I didn’t ask, and he didn’t meet my eyes.
Behind the Singers tending and congratulating me, a low bone table held more of the stone fruit and two additional brass cups. Yes, I remembered. Three of us would fly today.
Even now, Sellis looked over the council balcony, waiting to fly. Vess, a novitiate an Allmoons older than Sellis, paced in the passageway between the tier’s galleries and large alcoves. We were on the newest council tier. The highest. The outcroppings of bone here were lightly carved, with areas marked for new carving by novitiates.

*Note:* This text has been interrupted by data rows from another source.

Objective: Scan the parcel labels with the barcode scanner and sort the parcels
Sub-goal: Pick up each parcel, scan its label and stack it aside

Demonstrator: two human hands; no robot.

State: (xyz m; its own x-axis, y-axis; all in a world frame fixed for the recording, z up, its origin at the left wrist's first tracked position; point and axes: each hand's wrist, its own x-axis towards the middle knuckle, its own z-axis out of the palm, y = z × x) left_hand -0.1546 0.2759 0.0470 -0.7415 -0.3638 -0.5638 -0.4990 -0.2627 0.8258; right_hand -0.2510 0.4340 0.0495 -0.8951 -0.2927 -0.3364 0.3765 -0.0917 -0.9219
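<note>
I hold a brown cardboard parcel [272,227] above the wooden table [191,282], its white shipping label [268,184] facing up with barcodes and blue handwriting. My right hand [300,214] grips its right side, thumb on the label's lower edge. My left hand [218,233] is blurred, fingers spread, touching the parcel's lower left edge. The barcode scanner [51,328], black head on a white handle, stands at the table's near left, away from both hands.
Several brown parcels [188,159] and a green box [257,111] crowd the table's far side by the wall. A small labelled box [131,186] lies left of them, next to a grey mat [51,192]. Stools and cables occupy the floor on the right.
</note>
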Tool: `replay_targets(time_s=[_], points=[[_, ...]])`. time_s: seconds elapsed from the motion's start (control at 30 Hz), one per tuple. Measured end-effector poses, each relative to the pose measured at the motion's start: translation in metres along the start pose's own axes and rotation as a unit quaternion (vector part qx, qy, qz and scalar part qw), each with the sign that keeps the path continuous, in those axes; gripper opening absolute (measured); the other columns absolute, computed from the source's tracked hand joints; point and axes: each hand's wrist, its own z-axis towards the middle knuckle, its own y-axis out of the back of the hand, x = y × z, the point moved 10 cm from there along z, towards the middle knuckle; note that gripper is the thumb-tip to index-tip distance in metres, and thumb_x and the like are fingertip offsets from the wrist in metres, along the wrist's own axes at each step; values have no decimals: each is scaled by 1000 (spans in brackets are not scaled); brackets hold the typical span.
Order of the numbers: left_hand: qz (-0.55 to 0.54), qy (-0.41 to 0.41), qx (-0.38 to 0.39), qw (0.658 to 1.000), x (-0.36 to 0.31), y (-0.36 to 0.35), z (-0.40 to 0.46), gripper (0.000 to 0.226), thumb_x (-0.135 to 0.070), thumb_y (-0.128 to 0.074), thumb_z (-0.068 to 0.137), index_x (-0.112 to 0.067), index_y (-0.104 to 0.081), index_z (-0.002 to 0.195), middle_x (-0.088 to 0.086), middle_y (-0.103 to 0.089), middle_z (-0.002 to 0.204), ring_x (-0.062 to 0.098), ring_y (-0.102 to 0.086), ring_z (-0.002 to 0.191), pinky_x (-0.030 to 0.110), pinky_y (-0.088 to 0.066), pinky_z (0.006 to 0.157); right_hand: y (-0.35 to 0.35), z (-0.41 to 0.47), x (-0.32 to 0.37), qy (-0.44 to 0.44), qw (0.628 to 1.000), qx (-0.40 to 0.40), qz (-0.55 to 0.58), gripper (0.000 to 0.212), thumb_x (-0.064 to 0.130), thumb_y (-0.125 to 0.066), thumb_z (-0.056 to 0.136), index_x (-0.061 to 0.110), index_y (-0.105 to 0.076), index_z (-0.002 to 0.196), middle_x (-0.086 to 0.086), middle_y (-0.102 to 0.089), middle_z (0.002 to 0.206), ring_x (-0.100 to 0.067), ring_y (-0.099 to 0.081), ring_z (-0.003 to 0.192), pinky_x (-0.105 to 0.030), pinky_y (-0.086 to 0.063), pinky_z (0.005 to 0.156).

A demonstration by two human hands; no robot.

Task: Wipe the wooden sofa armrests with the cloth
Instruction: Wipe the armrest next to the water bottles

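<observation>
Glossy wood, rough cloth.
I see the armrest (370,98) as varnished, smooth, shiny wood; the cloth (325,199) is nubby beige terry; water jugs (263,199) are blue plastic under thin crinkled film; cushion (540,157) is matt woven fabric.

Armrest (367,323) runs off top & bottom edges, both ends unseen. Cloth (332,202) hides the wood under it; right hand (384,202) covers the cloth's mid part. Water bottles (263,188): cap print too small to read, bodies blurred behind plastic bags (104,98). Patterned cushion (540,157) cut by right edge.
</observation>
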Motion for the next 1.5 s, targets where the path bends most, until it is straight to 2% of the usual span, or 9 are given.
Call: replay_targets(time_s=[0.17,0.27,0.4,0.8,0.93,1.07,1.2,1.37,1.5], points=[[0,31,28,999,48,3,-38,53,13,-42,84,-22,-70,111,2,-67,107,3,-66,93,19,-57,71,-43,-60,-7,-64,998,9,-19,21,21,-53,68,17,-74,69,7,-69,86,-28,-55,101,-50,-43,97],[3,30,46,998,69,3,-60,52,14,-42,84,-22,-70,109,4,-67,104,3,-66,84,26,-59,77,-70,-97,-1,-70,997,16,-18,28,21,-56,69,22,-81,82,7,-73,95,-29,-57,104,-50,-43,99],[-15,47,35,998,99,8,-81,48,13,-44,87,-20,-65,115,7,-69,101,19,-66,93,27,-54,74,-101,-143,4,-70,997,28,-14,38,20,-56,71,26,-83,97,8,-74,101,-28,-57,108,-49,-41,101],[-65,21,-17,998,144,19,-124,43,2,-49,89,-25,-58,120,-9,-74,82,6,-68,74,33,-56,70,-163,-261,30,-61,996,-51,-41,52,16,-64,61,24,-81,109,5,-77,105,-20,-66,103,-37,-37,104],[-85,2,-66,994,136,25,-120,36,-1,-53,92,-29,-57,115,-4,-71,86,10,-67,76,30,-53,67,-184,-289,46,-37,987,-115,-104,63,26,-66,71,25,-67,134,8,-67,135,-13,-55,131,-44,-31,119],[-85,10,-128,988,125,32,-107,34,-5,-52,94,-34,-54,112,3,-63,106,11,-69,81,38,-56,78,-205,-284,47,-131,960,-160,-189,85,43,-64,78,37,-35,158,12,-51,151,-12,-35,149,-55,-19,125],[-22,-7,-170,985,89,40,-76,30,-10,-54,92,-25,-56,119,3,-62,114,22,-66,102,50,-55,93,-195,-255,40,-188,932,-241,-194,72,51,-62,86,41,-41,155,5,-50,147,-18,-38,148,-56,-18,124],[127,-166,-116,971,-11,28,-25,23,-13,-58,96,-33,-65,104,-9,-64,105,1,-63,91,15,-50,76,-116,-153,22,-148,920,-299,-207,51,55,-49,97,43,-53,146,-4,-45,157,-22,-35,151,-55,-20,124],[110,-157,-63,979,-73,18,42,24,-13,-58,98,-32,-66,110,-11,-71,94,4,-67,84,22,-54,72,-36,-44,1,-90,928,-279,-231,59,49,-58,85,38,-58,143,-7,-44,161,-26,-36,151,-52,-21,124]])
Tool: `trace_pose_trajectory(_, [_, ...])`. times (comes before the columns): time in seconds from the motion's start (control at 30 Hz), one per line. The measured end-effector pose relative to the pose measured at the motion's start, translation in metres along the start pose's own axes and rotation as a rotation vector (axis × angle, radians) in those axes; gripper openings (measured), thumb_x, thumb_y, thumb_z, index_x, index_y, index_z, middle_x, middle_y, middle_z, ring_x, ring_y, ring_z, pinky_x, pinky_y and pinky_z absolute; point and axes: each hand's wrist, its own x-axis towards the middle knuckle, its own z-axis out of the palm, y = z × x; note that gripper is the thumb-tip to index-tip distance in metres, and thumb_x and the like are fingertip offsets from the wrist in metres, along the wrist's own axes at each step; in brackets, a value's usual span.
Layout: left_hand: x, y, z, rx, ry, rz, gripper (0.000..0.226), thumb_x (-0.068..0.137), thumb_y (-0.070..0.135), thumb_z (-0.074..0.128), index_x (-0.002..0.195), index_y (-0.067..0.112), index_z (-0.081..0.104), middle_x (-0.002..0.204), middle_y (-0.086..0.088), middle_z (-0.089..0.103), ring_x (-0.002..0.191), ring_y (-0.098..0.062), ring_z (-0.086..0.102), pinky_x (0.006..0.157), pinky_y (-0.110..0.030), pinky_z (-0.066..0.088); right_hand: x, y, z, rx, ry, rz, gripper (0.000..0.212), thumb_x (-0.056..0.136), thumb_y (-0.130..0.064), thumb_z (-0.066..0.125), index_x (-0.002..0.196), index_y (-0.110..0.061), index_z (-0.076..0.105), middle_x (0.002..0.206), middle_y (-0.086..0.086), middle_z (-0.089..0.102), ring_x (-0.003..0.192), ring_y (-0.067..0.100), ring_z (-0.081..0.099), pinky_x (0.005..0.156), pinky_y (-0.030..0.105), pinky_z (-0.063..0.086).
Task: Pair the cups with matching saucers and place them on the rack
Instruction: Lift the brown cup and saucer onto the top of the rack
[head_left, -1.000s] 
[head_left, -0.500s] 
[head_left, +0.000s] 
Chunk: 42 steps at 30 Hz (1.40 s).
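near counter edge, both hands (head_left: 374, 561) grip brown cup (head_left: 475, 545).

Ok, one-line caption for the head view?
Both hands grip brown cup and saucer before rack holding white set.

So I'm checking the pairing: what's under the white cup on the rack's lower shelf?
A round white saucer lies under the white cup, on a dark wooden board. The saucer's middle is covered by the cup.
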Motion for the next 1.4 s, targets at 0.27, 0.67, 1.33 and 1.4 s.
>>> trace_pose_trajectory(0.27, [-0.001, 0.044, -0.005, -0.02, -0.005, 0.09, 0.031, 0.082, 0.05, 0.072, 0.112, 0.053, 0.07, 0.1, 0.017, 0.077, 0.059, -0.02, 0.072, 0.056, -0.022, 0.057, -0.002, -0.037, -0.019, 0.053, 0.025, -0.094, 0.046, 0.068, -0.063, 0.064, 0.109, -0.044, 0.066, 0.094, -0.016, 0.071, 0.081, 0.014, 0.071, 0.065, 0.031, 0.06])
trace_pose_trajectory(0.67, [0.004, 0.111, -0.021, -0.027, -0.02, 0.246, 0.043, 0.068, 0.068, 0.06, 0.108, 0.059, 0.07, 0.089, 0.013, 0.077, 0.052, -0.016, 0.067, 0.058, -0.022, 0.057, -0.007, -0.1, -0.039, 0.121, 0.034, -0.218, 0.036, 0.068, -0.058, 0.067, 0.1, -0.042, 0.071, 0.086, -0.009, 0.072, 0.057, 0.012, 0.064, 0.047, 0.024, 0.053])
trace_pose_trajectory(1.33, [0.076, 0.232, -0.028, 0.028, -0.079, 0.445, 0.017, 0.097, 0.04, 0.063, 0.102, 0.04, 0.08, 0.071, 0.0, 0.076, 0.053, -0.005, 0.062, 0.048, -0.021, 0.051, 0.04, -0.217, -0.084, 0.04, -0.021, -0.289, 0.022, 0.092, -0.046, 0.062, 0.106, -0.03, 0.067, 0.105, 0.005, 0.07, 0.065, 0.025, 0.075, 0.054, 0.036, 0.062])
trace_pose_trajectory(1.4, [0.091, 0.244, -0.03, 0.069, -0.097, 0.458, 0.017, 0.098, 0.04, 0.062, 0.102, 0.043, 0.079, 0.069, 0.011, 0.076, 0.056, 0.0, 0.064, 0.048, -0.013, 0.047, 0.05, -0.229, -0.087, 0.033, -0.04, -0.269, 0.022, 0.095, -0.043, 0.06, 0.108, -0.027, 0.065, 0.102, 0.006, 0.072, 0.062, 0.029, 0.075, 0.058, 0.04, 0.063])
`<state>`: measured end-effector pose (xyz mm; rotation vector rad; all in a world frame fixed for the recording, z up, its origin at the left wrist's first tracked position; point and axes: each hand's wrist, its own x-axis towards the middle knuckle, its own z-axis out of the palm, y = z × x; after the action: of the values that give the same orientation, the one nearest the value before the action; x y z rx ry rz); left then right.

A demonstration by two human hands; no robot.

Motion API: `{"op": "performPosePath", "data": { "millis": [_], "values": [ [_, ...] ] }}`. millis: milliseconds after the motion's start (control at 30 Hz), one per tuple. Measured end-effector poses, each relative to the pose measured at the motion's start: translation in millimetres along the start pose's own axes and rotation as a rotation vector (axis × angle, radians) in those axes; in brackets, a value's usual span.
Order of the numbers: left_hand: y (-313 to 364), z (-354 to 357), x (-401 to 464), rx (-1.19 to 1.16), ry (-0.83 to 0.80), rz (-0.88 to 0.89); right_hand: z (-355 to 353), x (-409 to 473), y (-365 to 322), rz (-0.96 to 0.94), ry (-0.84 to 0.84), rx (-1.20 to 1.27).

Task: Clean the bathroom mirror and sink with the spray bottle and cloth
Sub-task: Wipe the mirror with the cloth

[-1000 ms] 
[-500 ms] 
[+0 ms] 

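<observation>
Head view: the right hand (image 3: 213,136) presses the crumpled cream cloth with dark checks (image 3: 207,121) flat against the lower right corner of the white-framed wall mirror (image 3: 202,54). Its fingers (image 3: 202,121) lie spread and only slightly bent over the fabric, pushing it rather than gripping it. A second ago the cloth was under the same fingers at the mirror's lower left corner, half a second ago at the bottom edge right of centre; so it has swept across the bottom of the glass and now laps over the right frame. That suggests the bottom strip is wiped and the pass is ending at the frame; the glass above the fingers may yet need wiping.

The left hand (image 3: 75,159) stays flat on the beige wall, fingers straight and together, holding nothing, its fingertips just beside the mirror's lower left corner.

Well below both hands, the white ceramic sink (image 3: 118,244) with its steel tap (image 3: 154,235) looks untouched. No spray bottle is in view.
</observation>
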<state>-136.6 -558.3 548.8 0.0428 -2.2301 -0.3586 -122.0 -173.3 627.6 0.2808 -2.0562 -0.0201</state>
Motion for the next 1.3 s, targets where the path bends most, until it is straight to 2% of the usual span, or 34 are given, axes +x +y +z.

The noise from the galleries shifted from a discussion’s rumble to anticipatory hush. Sellis waited to be called forward, standing on intertwined symbols carved in the floor: sacrifice and duty.
Rumul stood beside her, right hand light on her shoulder. He looked my way and gestured to a fourth Singer elder, then turned his attention back to his acolyte.
After Allmoons, Rumul had given me a chance to change my life. He’d told me the past Ezarit had kept hidden. He’d put a burden on me: become a Singer or face the consequences of attacking the Spire.
The Singer sent over by Rumul lifted my wrist, examining my Lawsbreaks. Trespass, Bethalial, Treason. Heavy markers, bound with silk cord. Then she took her bone knife and cut through the skein. The markers fell into her palm.
With my challenge won, I’d proven myself. My burden—my Lawsbreaks—gone.
I’d accepted that bargain. I’d flown the Gyre. My friend had fallen at my hand.
Who was I now? Kirit Densira would have demanded to know how Nat’s loss served the city. Kirit Spire could not find the words to ask. Sacrifice. Duty. Tradition. I clenched my teeth. If I’d let sound escape my mouth, it would have been a scream. At the Singers. At myself.
Wik took the still-full bowl from my hands and cleared his throat. “It is not always this hard, Kirit. But if it were easy, Singers would be no better than monsters. Or the worst of the city’s Lawsbreakers.”
I looked him full in the eyes and opened my mouth, but no sound would come out. I choked on Nat’s name.
The gallery cheered as Sellis leapt from the council balcony to defend the city and defeat her challenger.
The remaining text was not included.